Nothing Cirocco could say would change his mind, and though she flirted again with the idea of holding him, the same reasons still made that a bad idea. And one more thing had occurred to her since his departure; it might not be wise to harm someone with a friend as big as Whistlestop.
He pronounced all four of them fit and healthy, despite the missed periods of the women, then stayed a few hours, seeming to begrudge even that. He told them what they had seen in their travels.
Oceanus was a terrible place, frozen and forbidding. They had crossed it as quickly as possible. There was a humanoid race down there, but Whistlestop would not go down for a close look. They had thrown rocks from a wooden catapult even when the blimp was a kilometer above them. Calvin described them as human in shape, covered with long white hair. They shot first and asked questions later. He called them Yeti.
“Mnemosyne is a desert,” he said. “It looks odd, because the dunes stack up a lot higher than on Earth, from the low gravity, I guess. There’s plant life down there. I saw some small animals when we went down low, and what looked like a ruined city and a few small towns. Places that might have been castles a thousand years ago perched up on vertical rock spires, crumbling apart. It would have taken a thousand years of coolie labor to build them, or some pretty good helicopters.

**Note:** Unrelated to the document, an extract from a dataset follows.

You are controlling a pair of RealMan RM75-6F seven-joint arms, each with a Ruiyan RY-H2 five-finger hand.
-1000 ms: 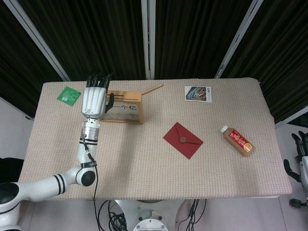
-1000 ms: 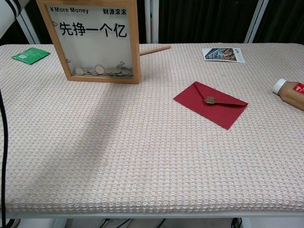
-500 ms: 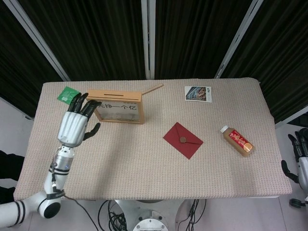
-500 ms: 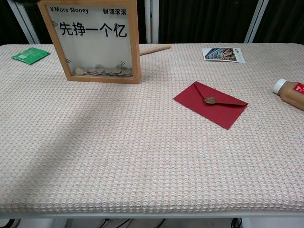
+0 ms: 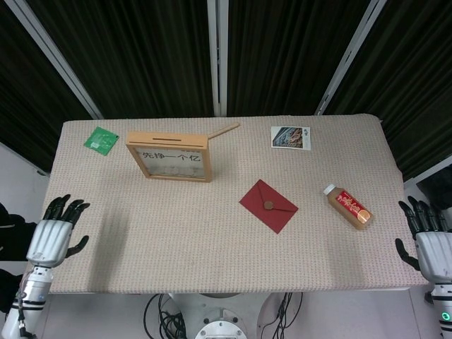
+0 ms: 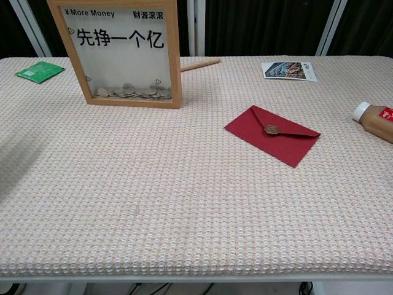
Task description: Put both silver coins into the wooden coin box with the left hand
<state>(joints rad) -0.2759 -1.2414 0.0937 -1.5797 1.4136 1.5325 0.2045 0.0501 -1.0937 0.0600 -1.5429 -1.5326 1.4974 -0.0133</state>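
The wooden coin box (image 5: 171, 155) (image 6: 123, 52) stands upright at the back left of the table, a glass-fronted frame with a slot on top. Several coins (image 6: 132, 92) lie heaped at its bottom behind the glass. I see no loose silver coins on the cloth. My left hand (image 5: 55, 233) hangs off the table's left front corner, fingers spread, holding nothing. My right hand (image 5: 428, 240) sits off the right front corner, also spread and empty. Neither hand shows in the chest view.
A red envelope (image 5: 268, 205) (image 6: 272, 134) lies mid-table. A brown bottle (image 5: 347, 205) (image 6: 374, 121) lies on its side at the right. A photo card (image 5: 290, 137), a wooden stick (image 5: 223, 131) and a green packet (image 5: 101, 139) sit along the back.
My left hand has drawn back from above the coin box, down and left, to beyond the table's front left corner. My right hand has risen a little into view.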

“I think something has gone badly wrong in here. It’s all going to dust. Mnemosyne might have looked like this place once, right down to the empty river bed and the corpses of huge trees being eaten away by sandstorms. Something changed the climate, or got away from the builders.
“It was probably this worm we saw. There’s only one of them, Whistlestop says. Mnemosyne is only big enough for one. If there were two, they fought it out long ago and only this granddaddy worm is left. It’s big enough to eat Whistlestop like an olive.”